EXERCISE DIRECTIONS -> Give back all of the data unchanged. Keep every word as it is.

######

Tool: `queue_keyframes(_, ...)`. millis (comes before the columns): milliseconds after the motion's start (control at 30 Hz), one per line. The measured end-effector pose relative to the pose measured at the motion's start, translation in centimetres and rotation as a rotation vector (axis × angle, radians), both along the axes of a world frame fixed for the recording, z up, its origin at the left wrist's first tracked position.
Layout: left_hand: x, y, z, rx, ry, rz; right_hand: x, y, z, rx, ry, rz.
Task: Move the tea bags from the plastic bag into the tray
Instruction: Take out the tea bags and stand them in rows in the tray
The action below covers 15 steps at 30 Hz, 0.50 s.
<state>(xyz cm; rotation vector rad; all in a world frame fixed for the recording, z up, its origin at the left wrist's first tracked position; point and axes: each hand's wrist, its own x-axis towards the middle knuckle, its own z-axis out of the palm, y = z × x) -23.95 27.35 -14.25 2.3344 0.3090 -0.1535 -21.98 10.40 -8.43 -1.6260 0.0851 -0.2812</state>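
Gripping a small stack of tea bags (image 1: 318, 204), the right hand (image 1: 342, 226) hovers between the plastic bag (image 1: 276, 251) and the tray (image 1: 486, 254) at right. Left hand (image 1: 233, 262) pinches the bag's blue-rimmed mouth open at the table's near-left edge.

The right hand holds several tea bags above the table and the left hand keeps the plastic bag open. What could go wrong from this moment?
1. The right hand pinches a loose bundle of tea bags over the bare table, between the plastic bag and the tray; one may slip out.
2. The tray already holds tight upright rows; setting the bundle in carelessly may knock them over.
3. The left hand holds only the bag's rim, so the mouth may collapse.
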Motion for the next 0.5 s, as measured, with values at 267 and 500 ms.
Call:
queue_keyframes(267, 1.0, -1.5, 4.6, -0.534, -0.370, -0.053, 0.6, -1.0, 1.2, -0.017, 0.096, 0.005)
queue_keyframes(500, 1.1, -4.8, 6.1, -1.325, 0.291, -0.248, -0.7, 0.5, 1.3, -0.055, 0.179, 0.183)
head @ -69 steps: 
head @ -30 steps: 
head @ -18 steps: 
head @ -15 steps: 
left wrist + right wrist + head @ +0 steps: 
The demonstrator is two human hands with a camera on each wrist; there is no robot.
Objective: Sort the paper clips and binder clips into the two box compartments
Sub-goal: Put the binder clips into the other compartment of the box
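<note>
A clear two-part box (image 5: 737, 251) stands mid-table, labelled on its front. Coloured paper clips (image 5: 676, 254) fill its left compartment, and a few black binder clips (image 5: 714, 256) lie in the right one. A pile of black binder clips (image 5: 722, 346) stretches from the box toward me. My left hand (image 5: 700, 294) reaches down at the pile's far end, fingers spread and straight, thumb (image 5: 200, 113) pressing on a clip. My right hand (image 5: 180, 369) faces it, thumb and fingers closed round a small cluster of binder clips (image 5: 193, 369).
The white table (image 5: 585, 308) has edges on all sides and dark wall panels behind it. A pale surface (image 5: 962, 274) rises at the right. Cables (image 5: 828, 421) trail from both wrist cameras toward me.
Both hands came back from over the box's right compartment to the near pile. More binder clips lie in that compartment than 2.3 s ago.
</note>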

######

TASK SOLUTION ->
Tool: `queue_keyframes(_, ...)`. millis (comes before the columns): milliseconds after the motion's start (control at 30 Hz), one per line. The measured end-effector pose relative to the pose measured at the motion's start, translation in centimetres and rotation as a rotation vector (axis × angle, radians), both along the axes of a world frame fixed for the recording, z up, its origin at the left wrist's first tracked position.
Layout: left_hand: x, y, z, rx, ry, rz; right_hand: x, y, z, rx, ry, rz.
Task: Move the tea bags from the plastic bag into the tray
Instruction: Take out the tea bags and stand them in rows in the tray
The action below covers 15 steps at 30 Hz, 0.50 s.
<state>(xyz cm; rotation vector rad; all in a world frame fixed for the recording, z up, its origin at the left wrist's first tracked position; point and axes: each hand's wrist, its own x-axis towards the middle knuckle, its own z-axis out of the palm, y = z × x) -23.95 27.35 -14.25 2.3344 0.3090 -0.1535 -21.98 10.40 -8.43 -1.6260 0.0851 -0.2812</state>
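Gripping a small stack of tea bags (image 1: 318, 204), the right hand (image 1: 342, 226) hovers between the plastic bag (image 1: 276, 251) and the tray (image 1: 486, 254) at right. Left hand (image 1: 233, 262) pinches the bag's blue-rimmed mouth open at the table's near-left edge.

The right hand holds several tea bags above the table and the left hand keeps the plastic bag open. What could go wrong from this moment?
1. The right hand pinches a loose bundle of tea bags over the bare table, between the plastic bag and the tray; one may slip out.
2. The tray already holds tight upright rows; setting the bundle in carelessly may knock them over.
3. The left hand holds only the bag's rim, so the mouth may collapse.
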Motion for the next 0.5 s, as measured, with values at 267 and 500 ms.
Call:
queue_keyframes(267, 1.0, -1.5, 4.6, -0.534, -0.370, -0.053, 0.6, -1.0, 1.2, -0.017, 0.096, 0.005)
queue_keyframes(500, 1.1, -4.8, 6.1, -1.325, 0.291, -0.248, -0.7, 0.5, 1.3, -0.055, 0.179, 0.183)
head @ -69 steps: 
head @ -30 steps: 
head @ -18 steps: 
head @ -15 steps: 
left wrist + right wrist + head @ +0 steps: 
The demonstrator is two human hands with a camera on each wrist; there is no robot.
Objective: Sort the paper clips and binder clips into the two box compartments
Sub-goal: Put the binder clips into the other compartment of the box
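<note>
A clear two-part box (image 5: 737, 251) stands mid-table, labelled on its front. Coloured paper clips (image 5: 676, 254) fill its left compartment, and a few black binder clips (image 5: 714, 256) lie in the right one. A pile of black binder clips (image 5: 722, 346) stretches from the box toward me. My left hand (image 5: 700, 294) reaches down at the pile's far end, fingers spread and straight, thumb (image 5: 200, 113) pressing on a clip. My right hand (image 5: 180, 369) faces it, thumb and fingers closed round a small cluster of binder clips (image 5: 193, 369).
The white table (image 5: 585, 308) has edges on all sides and dark wall panels behind it. A pale surface (image 5: 962, 274) rises at the right. Cables (image 5: 828, 421) trail from both wrist cameras toward me.
Both hands came back from over the box's right compartment to the near pile. More binder clips lie in that compartment than 2.3 s ago.
</note>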

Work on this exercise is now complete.